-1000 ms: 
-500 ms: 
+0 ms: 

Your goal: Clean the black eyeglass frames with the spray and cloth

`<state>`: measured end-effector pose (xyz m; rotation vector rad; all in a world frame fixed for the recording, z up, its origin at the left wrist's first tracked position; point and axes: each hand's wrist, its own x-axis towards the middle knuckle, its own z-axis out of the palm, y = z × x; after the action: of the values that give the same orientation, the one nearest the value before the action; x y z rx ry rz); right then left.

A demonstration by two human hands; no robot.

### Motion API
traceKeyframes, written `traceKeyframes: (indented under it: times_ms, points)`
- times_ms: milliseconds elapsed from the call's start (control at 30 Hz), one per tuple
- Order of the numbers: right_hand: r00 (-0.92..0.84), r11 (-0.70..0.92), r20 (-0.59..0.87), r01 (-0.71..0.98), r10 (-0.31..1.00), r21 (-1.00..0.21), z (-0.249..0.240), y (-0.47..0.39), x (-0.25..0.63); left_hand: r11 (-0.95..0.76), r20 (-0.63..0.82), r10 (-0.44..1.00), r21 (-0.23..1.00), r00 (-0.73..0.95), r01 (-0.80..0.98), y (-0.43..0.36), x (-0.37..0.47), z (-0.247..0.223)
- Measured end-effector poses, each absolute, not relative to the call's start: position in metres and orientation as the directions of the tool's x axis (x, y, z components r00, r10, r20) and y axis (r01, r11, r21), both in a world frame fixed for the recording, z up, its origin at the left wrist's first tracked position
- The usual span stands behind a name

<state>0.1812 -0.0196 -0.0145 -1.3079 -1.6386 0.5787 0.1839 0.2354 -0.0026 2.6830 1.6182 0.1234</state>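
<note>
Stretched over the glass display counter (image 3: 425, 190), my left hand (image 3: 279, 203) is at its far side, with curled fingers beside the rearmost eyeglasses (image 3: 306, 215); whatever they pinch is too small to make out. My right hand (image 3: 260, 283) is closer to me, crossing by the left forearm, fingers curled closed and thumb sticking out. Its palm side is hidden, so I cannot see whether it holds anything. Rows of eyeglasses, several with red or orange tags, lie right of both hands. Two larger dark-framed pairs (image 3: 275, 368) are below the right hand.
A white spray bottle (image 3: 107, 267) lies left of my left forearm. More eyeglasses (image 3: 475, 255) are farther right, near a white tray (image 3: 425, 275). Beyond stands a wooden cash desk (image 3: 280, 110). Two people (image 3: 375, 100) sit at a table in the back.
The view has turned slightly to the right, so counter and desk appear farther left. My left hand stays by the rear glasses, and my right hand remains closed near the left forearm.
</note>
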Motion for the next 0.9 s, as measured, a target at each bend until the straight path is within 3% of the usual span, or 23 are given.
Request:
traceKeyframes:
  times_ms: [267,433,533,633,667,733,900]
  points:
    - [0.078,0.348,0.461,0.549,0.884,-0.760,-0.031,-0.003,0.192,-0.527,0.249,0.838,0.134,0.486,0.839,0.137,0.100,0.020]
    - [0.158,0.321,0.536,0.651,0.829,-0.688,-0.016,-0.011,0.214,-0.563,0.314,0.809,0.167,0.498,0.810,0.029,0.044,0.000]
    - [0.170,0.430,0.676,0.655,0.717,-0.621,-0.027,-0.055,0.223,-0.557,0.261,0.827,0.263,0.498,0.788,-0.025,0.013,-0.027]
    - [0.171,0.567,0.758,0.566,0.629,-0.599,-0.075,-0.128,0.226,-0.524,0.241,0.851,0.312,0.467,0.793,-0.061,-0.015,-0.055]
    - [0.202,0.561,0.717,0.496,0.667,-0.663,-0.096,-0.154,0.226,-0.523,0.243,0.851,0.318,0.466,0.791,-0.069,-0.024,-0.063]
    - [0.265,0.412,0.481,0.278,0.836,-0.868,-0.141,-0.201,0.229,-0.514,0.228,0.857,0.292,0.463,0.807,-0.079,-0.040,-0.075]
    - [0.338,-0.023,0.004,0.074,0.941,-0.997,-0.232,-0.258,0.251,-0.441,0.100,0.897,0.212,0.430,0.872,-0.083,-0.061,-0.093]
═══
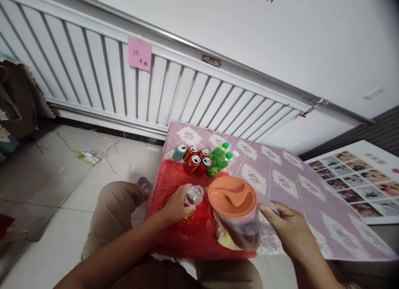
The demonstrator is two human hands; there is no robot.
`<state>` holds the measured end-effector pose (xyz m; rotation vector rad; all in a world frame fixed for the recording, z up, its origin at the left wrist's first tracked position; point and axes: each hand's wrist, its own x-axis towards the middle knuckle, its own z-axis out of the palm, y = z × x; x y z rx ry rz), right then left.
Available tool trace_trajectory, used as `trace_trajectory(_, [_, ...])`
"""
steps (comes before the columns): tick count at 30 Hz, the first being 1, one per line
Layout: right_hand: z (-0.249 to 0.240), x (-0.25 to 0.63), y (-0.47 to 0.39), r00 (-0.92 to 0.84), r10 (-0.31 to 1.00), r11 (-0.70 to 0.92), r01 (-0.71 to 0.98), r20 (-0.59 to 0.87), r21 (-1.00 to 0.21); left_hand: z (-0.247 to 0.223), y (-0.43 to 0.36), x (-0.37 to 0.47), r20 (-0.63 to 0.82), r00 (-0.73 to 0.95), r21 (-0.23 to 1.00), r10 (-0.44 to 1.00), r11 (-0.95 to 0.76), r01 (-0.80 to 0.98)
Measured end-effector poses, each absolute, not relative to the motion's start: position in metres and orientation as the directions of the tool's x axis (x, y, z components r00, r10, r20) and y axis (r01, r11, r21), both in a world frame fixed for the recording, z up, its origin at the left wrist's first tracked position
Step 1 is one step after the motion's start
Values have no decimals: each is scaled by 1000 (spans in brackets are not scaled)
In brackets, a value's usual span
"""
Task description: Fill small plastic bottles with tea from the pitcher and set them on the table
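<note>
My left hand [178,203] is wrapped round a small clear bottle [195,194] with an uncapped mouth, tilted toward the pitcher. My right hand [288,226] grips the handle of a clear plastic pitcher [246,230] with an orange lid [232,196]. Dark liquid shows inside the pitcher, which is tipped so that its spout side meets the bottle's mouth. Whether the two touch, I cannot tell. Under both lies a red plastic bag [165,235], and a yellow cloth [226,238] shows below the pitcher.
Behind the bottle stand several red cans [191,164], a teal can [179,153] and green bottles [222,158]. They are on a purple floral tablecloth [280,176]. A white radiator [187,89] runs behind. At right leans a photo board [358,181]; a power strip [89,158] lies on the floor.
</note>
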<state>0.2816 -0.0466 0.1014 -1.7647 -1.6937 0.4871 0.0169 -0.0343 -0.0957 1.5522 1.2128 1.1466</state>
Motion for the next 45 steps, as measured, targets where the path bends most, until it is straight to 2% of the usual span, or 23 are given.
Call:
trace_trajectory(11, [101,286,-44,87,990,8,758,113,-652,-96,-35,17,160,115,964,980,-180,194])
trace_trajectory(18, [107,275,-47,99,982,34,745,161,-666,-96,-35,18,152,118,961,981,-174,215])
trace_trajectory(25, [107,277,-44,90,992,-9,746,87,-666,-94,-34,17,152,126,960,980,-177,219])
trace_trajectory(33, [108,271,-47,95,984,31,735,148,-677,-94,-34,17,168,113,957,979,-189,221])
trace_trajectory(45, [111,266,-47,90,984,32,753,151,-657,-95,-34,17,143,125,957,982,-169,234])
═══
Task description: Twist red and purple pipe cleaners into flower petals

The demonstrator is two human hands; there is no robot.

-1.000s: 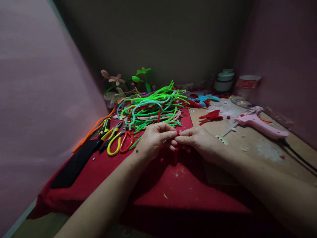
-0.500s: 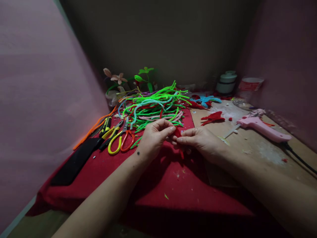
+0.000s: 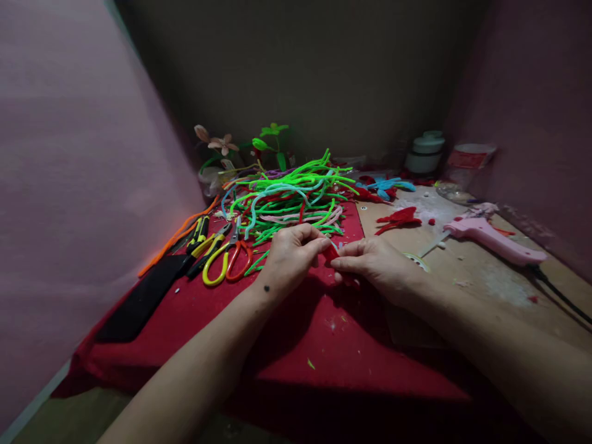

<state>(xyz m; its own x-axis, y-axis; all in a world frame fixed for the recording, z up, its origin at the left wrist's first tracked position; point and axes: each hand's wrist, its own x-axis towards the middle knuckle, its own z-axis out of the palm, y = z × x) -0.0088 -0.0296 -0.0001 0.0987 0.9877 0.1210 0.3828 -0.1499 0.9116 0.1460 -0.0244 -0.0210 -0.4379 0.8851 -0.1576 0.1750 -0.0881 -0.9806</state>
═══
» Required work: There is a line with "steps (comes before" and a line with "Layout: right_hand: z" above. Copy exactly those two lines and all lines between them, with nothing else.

» Exercise response:
steps (comes before the columns): tick count at 30 Hz, the first being 1, one per line
Layout: right_hand: z (-0.249 to 0.240), x (-0.25 to 0.63), y (-0.47 to 0.39), r00 (-0.92 to 0.84), r10 (-0.31 to 1.00), r11 (-0.70 to 0.92), r01 (-0.71 to 0.98), r20 (-0.59 to 0.87), r21 (-1.00 to 0.21); left_hand: z (-0.247 to 0.223), y (-0.43 to 0.36), x (-0.37 to 0.47), r20 (-0.63 to 0.82), r00 (-0.73 to 0.95), r21 (-0.23 to 1.00), r10 (-0.44 to 1.00), r11 (-0.95 to 0.76), r01 (-0.80 to 0.98)

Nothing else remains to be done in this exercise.